その様子を見た門番は、無礼な小娘が怒られると思っていた当てが外れて戸惑っている。
「お久しぶりです。まずはお礼を。私が入院した際、便宜を計らって頂き、本当にありがとうございました。助かりました」
門番が見ている前で、ツインテールの頭を深く下げるセレバーナ。
ついでにイヤナも下げた。
「いいえ。セレバーナさんの助けになったのなら、それは私の喜びにもなります。どうぞお気になさらずに」
姿勢を正したセレバーナは、肩に掛かったツインテールを手で払って雰囲気をリセットした。
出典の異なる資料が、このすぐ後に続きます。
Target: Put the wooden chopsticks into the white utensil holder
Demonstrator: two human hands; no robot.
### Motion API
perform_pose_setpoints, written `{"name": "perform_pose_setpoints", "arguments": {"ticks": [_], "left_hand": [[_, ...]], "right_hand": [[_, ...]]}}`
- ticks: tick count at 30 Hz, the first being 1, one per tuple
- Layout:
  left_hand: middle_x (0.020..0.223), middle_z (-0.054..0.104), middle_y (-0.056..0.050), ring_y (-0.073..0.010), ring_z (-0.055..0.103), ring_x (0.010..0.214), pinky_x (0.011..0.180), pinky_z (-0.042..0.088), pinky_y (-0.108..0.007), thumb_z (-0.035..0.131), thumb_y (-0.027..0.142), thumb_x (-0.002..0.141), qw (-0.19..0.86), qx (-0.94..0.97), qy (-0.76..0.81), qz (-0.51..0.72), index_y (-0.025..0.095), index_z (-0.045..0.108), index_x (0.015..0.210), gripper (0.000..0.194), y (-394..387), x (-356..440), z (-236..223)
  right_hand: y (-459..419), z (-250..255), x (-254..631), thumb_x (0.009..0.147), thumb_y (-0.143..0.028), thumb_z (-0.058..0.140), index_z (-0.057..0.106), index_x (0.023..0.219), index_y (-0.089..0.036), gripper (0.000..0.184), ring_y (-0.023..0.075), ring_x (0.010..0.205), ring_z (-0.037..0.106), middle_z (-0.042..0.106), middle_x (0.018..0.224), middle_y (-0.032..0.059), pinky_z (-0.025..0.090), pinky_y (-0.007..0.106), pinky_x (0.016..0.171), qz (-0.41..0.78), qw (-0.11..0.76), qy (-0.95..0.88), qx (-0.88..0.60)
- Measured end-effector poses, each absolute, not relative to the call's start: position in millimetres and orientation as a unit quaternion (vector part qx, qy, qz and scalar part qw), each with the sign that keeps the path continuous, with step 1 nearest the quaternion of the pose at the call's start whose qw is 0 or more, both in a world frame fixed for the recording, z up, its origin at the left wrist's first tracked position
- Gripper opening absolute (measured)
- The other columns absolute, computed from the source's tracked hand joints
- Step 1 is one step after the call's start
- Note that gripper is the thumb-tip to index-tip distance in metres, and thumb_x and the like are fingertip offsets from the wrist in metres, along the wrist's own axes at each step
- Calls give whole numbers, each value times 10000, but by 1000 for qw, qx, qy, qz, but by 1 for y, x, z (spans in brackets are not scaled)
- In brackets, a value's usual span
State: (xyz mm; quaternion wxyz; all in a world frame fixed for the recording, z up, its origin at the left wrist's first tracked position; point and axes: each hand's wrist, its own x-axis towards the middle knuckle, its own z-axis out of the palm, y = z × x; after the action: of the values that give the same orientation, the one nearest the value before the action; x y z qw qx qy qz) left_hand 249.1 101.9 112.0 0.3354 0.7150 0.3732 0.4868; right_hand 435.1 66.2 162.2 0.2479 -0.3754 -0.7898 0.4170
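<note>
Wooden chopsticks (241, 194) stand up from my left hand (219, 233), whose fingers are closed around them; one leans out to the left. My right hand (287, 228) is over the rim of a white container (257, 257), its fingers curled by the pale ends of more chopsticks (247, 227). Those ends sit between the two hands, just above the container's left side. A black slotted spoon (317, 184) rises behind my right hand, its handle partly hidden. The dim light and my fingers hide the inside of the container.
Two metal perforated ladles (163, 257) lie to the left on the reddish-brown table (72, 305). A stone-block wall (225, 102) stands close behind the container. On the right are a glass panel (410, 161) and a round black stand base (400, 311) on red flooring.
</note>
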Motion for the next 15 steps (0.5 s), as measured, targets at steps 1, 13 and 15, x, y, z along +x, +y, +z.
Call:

「では本題に。ペルルドールに用事が有るんです。会えますでしょうか」
「そうですね。ええと――」
プロンヤは懐中時計を取り出し、時間を確認する。
「一時間後にお勉強の時間が終わります。その後の休憩時間で良ければ。二十分、と言ったところでしょうか」
「それで結構です。テレパシーが通じればすぐ終わると思ってここから試したのですが、やはり魔法防壁に邪魔されて届きませんでした」
「王城の警備は万全ですから当然です。ではこちらへ」
女騎士に先導され、門の中に入る少女二人。
王城の敷地は広く、姫城まで十分以上も歩かされた。
その間を埋める様にプロンヤが雑談を始める。
「セレバーナさん。お身体の具合はいかがですか?姫がとても心配しておられます」
「健康です。時折発作の気配がするので無茶は出来ませんが。逆に言えば無茶をしなければ問題は無い、と言った感じですね」
「なるほど」
「この後、病院に行って検査の予約をする予定です。もっとも、ペルルドールとの話が順調に行けば、ですが」
「難しい話ですか?」
「いえ。一国の王女に会える保証が無いので、病院に行く時間が無くなる事態もあり得るかと。こうして門内に入れただけでも奇跡ですし」
「確かに。ですが、貴女達がお見えになられたのなら、姫がお会いになられない訳がございません。イヤナさんもお変わり無い様で」
「はい。プロンヤさんも。――その格好は、お寛ぎの最中でしたか?もうしそうなら、ごめんなさい」
「姫がお勉強をなさっている時は退屈ですから。お気になさらず」
「なら良かったです。ペルルドールは元気ですか?」
「お元気です。ただ、貴女達との修行の日々を思い出されているのか、時折ボンヤリとなさっておいでです」
口の端を上げるセレバーナ。
「フフ。一国の王女が貧乏暮しを懐かしむなんて、随分おかしな話だ」
イヤナも笑みながら冬の空を見上げる。
「でも、また四人で暮らせたら楽しいだろうね。無理だけど」
「無理だが、な」
王女と同じ様な表情をする二人の少女。
それを見てプロンヤは思った。
この子達は、まだ姫と心が繋がっている。
姫と同じく、過去を懐かしみ、仲間との別れを悲しんでいる。
「では、こちらでお待ちください。必ず、必ず姫をお連れ致します」
姫城に入った二人の少女は、調度品の豪華さが眩しい応接間に通された。
妙に意気込んでいるプロンヤに不思議そうな視線を向けたセレバーナは、すぐに表情を和らげて頭を下げた。
二度と会えない覚悟をして別れた事を知っているのならば、この再会はペルルドールが喜ぶと思っているのだろう。